Triceps & Chest 12 Apr 2007 12:10 am

April 12, 2007 (Posting #23) - Chest and Tricep exercise: Triangle close grip push-ups

Today, let’s hit chest and triceps at the same time. I have another good exercise for you: triangle close grip push-ups. This exercise will help you get that tone and definition for your triceps and chest so you’ll be ready to hit the beach, swimming pool, volleyball court, etc. Ladies, some of you may be concerned about becoming too musclar by doing this exercise. Don’t worry. Doing a few sets of these won’t make you look like a body builder. Trust me. Ok, back to the exercise. Rather than taking the standard push-up form of having your hands about shoulder width apart, let’s bring our hands close together. Form a triangle by touching your thumbs and index fingers together. Now assume push-up position. Go down as far as you can comfortably. Aim to have your nose almost touch the floor in the middle of your triangle. I know; you don’t have to tell me how fun this exercise is. DO SOMETHIN’!
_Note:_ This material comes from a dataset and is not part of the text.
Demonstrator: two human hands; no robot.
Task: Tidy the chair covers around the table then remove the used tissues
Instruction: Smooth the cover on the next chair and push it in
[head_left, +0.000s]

Triceps 03 Apr 2007 12:02 am

April 3, 2007 (Posting #17) - Tricep exercise: tricep press

Time to hit the arms again! Today, we have a tricep exercise that’s great for tone and definition. You’ll need a chair and some weight for this exercise. Sit down and take your weight in your left arm. Bend your left arm behind your head. Press the weight up and stop slightly before locking out your elbow. Locking out the elbow puts extra stress on your elbow joint; for this reason, I suggest that you do not lock out your elbow. As you bring the weight down, guide the weight down so that your tricep is continuing to work. Don’t bring the weight down so low that you allow the weight to come to a resting position behind your neck (if you do so, the tricep muscle will be relaxed). We want to keep the tricep under constant tension to maximize the work done. Got it? Good. DO SOMETHIN’!

Triceps 19 Mar 2007 10:46 pm

March 20, 2007 (Posting #7) - Tricep exercise: Tricep kickbacks

Here’s a tricep exercise that good for tone and definition. You’ll need a weight for this one. If you like working out from home and you have not invested in some dumbells, you might want to consider getting some. But, finding objects to use around your place will suffice in the mean time. Lean over a chair (or on the floor) supporting your body weight on one arm and both legs while holding your weight at your side. Extend your arm back in a smooth, controlled motion. Focus on keeping your arm steady so that the tricep is doing all the work to move the weight. Remember to work both your left and your right arm. Ok? MAKE IT HAPPEN!

Triceps 12 Mar 2007 11:39 pm

March 13, 2007 (Posting #2) - Tricep exercise: Dips

Here’s a tricep exercise that’s good for definition, tone and strength. Remember not to over extend the range of motion on this exercise or you might injure your shoulders and/or elbows. On the way down, don’t go so far that you get stuck. On the way up, remember not to lock out your elbows. Use good form to get the most out of this exercise and take your time. Ready . . . DO SOMETHIN’!